Читать «Интервью 1932-1977» онлайн - страница 120

Владимир Набоков

Где-то вы говорили, что с художественной точки зрения предпочитаете «Лолиту» другим вашим книгам. Может быть, ваш новый роман «Ада» занял место «Лолиты» в вашем сердце?

Вообще-то нет. Правда, «Ада» принесла мне больше хлопот, чем остальные романы, и, возможно, это яркая захлестывающая волна тревоги подобна пене любви. Между прочим, если говорить о моей первой нимфетке, позвольте мне здесь исправить любопытную ошибку, допущенную анонимным болваном в лондонском еженедельнике месяца два назад. «Лолита» должна произноситься не на русский и не на английский манер (как он полагает), но с трелью латинского «л» и с изящным зубным «т».

Чувствуете ли вы себя в изоляции как писатель?
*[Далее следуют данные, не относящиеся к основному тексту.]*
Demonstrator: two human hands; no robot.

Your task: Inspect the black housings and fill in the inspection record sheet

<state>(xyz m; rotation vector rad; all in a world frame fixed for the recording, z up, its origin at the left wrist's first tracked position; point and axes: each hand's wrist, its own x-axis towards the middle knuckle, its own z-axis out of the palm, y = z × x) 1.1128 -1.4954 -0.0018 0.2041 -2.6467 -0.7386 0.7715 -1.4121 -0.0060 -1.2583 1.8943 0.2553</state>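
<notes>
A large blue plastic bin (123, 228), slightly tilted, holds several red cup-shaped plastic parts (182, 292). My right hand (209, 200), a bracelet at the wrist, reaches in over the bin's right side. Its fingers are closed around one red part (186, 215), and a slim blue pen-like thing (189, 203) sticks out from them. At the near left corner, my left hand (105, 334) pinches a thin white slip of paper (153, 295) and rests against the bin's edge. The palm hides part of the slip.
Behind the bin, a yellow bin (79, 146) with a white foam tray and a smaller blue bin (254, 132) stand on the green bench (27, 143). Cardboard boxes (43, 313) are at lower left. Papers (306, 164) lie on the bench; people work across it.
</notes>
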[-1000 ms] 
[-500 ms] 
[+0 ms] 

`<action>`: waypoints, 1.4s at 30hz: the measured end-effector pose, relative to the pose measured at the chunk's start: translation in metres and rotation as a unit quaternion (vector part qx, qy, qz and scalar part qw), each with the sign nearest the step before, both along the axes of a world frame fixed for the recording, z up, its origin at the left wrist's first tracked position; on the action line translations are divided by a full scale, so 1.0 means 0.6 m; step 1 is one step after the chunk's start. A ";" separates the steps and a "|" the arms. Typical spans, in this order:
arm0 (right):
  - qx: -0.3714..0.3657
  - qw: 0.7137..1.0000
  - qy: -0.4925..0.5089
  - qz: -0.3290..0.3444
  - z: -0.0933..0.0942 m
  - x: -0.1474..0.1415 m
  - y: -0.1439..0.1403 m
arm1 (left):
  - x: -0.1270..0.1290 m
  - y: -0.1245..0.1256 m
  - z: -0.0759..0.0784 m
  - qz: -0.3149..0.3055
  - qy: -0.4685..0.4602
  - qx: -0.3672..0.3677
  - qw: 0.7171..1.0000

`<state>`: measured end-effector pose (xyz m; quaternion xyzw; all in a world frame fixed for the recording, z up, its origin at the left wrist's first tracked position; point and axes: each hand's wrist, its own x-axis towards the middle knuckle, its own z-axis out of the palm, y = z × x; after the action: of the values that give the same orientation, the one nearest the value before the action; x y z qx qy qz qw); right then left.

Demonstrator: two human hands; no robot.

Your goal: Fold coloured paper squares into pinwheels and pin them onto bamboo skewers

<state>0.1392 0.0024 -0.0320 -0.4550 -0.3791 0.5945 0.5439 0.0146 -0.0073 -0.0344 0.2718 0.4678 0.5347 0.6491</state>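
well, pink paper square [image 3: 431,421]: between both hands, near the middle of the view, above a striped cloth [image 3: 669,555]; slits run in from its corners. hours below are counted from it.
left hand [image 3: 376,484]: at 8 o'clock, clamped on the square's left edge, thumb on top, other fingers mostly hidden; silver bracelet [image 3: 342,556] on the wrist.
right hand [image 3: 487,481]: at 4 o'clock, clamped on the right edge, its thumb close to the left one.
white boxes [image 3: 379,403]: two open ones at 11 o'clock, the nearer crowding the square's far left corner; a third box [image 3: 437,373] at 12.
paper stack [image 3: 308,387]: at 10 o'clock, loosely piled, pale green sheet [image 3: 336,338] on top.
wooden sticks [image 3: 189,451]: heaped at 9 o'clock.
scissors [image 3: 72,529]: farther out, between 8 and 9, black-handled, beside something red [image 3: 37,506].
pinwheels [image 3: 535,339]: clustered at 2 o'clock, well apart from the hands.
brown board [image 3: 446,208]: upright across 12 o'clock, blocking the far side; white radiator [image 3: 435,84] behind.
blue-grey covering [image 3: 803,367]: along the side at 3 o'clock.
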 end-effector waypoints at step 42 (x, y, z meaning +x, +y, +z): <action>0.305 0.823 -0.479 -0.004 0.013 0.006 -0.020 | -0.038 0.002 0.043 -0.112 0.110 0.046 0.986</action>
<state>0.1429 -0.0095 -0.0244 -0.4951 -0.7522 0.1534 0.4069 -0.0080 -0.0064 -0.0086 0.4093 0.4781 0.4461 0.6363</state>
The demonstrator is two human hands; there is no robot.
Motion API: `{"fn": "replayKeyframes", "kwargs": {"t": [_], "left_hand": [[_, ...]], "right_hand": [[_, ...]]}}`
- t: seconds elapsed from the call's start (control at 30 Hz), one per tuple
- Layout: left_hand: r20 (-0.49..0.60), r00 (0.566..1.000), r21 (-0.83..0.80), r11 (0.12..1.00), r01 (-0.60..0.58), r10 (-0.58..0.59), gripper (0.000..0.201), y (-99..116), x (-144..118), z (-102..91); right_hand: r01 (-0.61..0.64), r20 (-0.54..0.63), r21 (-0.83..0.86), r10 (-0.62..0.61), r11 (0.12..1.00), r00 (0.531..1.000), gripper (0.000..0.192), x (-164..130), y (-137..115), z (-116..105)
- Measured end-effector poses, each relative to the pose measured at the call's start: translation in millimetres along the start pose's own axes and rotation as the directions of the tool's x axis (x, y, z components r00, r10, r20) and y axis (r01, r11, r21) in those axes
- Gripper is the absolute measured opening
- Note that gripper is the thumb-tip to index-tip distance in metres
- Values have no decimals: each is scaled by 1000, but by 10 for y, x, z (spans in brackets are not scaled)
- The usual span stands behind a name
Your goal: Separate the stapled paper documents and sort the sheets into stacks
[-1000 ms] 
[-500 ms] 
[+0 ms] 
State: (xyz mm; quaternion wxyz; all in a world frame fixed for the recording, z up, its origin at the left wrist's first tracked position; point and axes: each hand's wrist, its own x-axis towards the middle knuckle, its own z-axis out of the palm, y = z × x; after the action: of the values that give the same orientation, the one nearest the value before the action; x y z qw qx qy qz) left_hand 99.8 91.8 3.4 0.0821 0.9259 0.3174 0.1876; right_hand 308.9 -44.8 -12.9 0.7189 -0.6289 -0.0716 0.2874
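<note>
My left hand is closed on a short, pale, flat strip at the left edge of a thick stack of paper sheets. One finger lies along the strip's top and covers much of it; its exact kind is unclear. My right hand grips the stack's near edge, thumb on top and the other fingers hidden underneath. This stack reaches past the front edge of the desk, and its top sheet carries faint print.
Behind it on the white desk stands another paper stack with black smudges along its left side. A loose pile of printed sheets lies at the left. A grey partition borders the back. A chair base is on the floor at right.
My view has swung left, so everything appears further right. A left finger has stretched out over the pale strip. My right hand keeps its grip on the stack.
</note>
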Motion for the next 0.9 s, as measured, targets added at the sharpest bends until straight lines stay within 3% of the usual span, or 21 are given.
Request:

Большинство писателей, с которыми я встречался, — это русские эмигранты в двадцатых — тридцатых годах. С американскими писателями у меня, в сущности, нет никаких контактов. В Англии я однажды обедал с Грэмом Грином. Ужинал с Джойсом и пил чай с Роб-Грийе. Изоляция означает свободу и открытия. На необитаемом острове может быть интереснее, чем в городе, но мое одиночество вообще-то не имеет особого значения. Это следствие стечения обстоятельств — старых кораблекрушений, капризных приливов, — никак не связанное с темпераментом. Как частное лицо я добродушный, дружелюбный, веселый, откровенный, открытый человек, нетерпимый к фальшивому искусству. Я не возражаю, если мои сочинения критикуют или игнорируют, и потому мне кажется смешным, что люди, никак не связанные с литературой, должны расстраиваться из-за того, что я нахожу Д.Г. Лоуренса отвратительным или считаю Г.Дж. Уэллса гораздо более великим художником, чем Конрада.

Что вы думаете о так называемой «студенческой революции»?

Хулиганы никогда не бывают революционными, они всегда реакционны. Именно среди молодежи можно найти самых больших конформистов и филистеров, например, хиппи с их групповыми бородами и групповыми протестами. Демонстрантов в американских университетах так же мало заботит образование, как английских футбольных болельщиков, громящих станции метро, заботит футбол. Все они принадлежат к семейству тупых хулиганов с вкраплениями умных жуликов.

Какова ваша система работы?

Она довольно банальна. Тридцать лет назад я обычно писал в постели, обмакивая ручку в стоящую рядом чернильницу, или еще сочинял в уме в любое время дня и ночи. Я засыпал, когда просыпались ласточки. Сегодня я пишу свои вещи на карточках карандашом за конторкой и работаю до полудня; но и теперь я имею склонность сочинять в уме во время длительных прогулок за городом в пасмурные дни, когда не вмешиваются бабочки. Вот песенка разочарованного энтомолога:

Карабканье на темя Скалы в разгар сиесты — Неправильное время, Но правильное место.

Ведете ли вы дневник или обращаетесь к документальным свидетельствам, желая вспомнить что-нибудь?

Я страстный мемуарист с отвратительной памятью: рассеянный хранитель воспоминаний сонливого короля. С абсолютной ясностью я воскрешаю пейзажи, жесты, интонации, миллионы чувственных деталей, но имена и числа погружаются в забвение с абсурдной безоглядностью маленьких слепцов, цепочкой бредущих по пирсу.